## EXERCISE PROMPT:
Where the string "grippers" occurs in a line of the data below, that line should be copied.
*** Begin section ***
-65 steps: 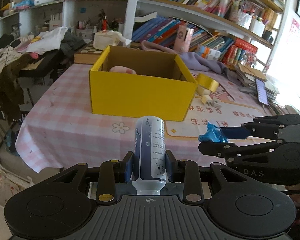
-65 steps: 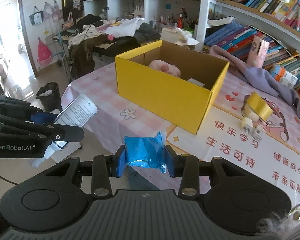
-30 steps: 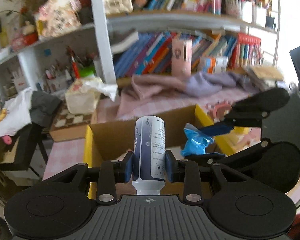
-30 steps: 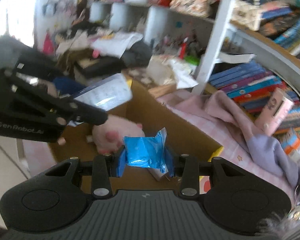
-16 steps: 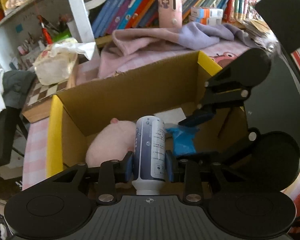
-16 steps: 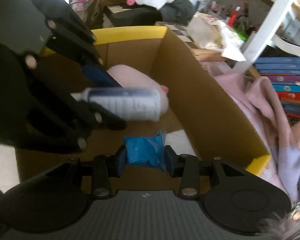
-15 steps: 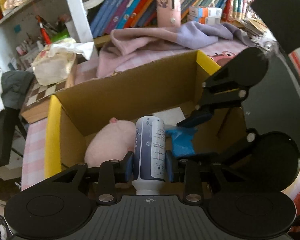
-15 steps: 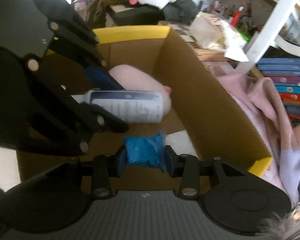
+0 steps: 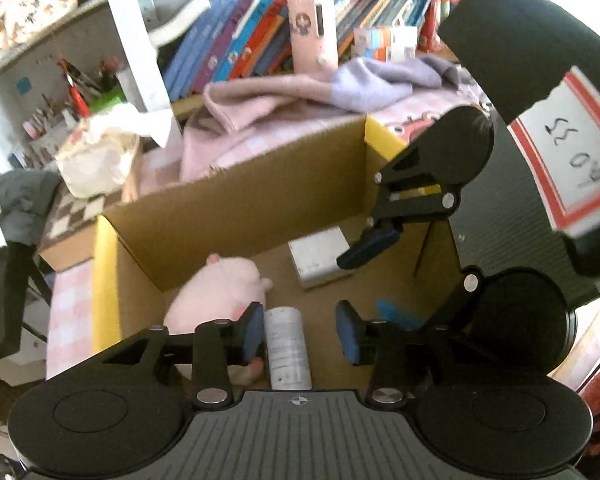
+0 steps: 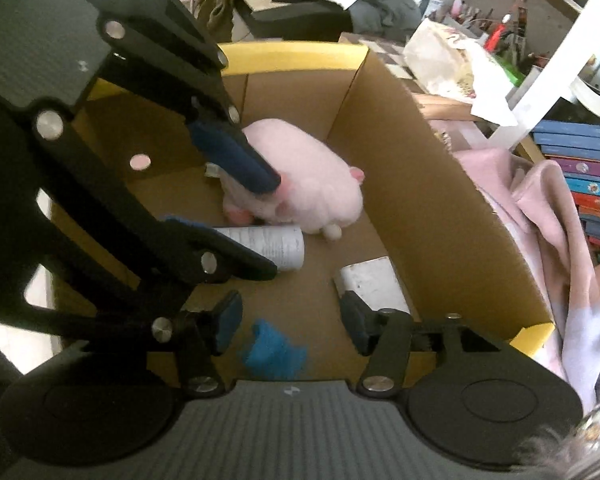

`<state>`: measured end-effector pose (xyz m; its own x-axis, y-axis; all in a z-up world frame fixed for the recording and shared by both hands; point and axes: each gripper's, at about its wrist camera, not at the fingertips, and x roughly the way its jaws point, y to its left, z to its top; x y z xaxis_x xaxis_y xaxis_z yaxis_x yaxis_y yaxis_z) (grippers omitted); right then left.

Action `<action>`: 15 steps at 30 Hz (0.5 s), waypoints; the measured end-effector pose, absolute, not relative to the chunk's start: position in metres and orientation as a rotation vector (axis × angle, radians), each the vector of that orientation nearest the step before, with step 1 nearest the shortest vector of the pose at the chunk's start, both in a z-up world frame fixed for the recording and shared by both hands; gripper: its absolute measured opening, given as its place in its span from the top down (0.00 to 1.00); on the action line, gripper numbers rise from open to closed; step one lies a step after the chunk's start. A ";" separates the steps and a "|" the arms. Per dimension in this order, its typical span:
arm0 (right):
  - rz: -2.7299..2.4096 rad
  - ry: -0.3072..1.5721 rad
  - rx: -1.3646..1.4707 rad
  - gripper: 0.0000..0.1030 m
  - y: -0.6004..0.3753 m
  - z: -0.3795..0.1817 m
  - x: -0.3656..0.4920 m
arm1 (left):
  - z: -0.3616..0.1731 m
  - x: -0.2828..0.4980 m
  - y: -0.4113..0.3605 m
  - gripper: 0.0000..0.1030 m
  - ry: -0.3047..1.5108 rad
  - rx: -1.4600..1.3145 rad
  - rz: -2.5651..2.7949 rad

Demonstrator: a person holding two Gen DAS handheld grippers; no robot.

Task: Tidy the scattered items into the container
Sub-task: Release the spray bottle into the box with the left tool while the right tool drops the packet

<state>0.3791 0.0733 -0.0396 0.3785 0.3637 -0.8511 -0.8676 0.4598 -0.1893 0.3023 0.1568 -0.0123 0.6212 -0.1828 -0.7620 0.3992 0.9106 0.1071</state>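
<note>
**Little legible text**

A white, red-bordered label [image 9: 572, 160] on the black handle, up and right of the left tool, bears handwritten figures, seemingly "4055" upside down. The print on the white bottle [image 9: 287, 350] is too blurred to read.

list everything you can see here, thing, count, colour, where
cardboard box: 1, yellow outside, brown inside, on the table
plush toy: 1, pink, on the box floor near the far corner
bottle: 1, white with print, lying on its side against the plush
blue packet: 1, blue, on the box floor below the right gripper
flat box: 1, white, on the box floor by the right wall
cloth: 1, pink and lilac, heaped behind the box
books: many, mixed colours, on the shelf
left gripper: black, blue fingers, opening, bottle loose between them
right gripper: black, blue fingers, opening above the packet
</note>
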 end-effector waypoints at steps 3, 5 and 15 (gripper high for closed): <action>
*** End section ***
## SOLUTION TO THIS TASK:
`<state>`: measured end-effector pose (xyz m; its own x-axis, y-axis; all in a z-up world frame fixed for the recording and shared by both hands; point and axes: each gripper's, at about its wrist camera, not at the fingertips, and x roughly the way its jaws point, y to its left, z to its top; x y z xaxis_x xaxis_y xaxis_z yaxis_x yaxis_y yaxis_z) (grippers omitted); right then left.
Demonstrator: a person holding two Gen DAS handheld grippers; no robot.

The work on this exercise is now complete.